Early indicators are mixed and are not exactly the type of triumphs to which we’d want to build monuments. Probably the most eye-catching success story of late 2023 was Netflix’s strikingly successful implementation of a password-sharing surcharge. With 35% of American subscribers now paying for a service they had previously accessed for free, Netflix enjoyed its largest single-quarter subscription boost (13.1 million) since 2020. But given that lockdown- and crackdown-driven spikes are likely to be one-off events, these bumps will look like unmistakable outliers in the coming years.
The recent Subscription Wars report commissioned by U.K.-based digital payments tech company Bango points to consumer dissatisfaction with the fractured state of subscription services in general and the increasing appeal of indirect subscription options and super-bundles of aggregated services sold through telcos like Optus in Australia. Perhaps it’s another sign of less-than-inspiring times that the best thing consumers say streaming services can do for them is to stop standing out from the crowd and start disappearing into it.
Some of the biggest streaming news of early 2024 has concerned high-profile bundling plans, with a rumored Paramount-Peacock merger (uniting two companies coming off combined billion-plus quarterly losses) following fast on the heels of ESPN, Fox, and Warner Bros. Discovery announcing a massive sports licensing joint venture. Although the Peamount deal ran aground quickly and the latter merger has been variously criticized as a Disney Q4 earnings call concoction that represented no actual deals with the NFL or any other significant sports leagues, as well as a monopolistic power grab designed to freeze out legitimate competition, it may well fail simply because it doesn’t eliminate enough of the competition, said Hub Entertainment Research principal Jon Giegengack at Streaming Media Connect 2024.

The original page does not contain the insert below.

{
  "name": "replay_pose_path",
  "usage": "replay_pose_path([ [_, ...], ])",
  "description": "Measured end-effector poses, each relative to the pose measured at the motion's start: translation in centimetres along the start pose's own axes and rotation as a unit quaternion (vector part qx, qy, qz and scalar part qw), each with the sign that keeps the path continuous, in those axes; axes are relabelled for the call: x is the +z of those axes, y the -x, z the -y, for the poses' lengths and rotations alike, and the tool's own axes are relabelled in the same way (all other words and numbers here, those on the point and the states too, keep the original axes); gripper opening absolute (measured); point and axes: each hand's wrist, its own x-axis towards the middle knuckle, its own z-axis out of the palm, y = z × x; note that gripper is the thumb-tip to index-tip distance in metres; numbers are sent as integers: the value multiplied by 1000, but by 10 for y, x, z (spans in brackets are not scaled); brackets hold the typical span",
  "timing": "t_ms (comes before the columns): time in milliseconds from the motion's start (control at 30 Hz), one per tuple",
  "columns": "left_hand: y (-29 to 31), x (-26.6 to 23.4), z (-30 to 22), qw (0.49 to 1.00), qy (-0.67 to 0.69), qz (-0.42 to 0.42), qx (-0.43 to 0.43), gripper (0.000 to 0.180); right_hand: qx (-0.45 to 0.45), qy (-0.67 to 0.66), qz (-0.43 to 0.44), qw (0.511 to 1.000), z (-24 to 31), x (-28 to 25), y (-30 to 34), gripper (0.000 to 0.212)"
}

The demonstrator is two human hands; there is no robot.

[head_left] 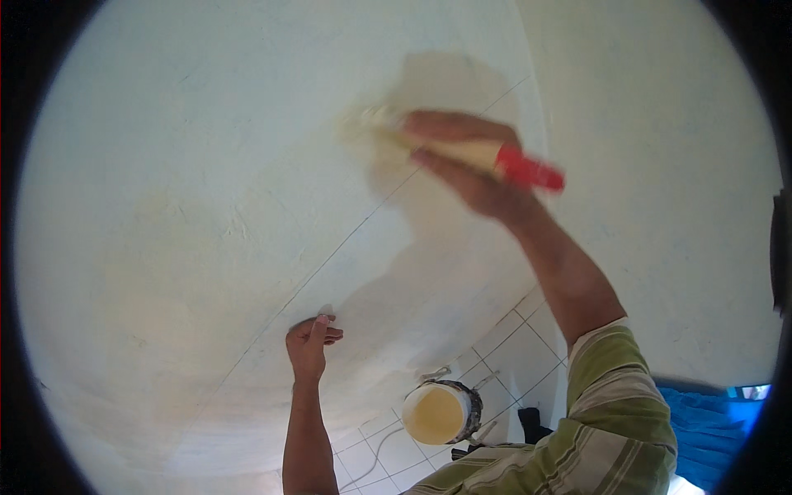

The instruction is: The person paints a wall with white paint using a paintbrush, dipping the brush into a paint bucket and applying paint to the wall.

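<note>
My right hand point(470, 153) is closed around a paintbrush point(474, 154) with a pale yellow handle and a red end. The blurred bristles are at the wall point(272, 124), where a cream-coloured damp patch shows. My left hand point(310, 342) is lower down and to the left, close to the wall. Its fingers are curled, with the thumb pressed toward them. A small greyish patch shows at the fingertips; whether it is a thing or a shadow I cannot make out. Below, a bucket of cream-coloured paint point(435, 415) stands on the tiled floor.
A thin dark line runs diagonally across the wall. At right, another pale wall point(660, 206) meets it at a corner. White floor tiles point(524, 359) lie around the bucket, with a pale cord point(375, 458) near it. Blue fabric point(705, 433) is at the lower right.
</note>
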Motion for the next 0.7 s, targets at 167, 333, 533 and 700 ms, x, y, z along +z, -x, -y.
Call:
replay_pose_path([
  [167,2,-1,0,1000,2,-3,-1,37,150,3,-134,980,-56,-68,-16,26],
  [333,-2,0,-4,1000,1,-3,3,37,35,159,-240,957,-75,-100,-27,23],
  [533,-5,-3,-2,1000,5,5,12,38,-38,202,-161,965,-51,-21,-6,22],
  [700,1,-6,-3,1000,-7,-7,5,36,-56,55,22,997,28,27,10,26],
])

“Even if you take it at face value,” Giegengack said, “optimistically, you’re still missing about 30 percent of all the sports content that’s out there if you don’t have NBC or CBS. And something that has 60 or 70 percent of sports is not 60 or 70 percent as valuable to consumers—it’s 0 percent as valuable. It’s a complete non-starter.”
The biggest barrier to establishing super-bundles that would aggregate all of the content consumers want and make their individual sources indistinguishable from one another, Giegengack says, is that “they’re all still hanging onto this idea that ‘I’m going to be the next Netflix, so we all have to guard our brand and not collaborate too much.’”
An exciting prospect in a time when Netflix’s last signature win came from cashing in on punishing password-sharers. Vive la révolucion.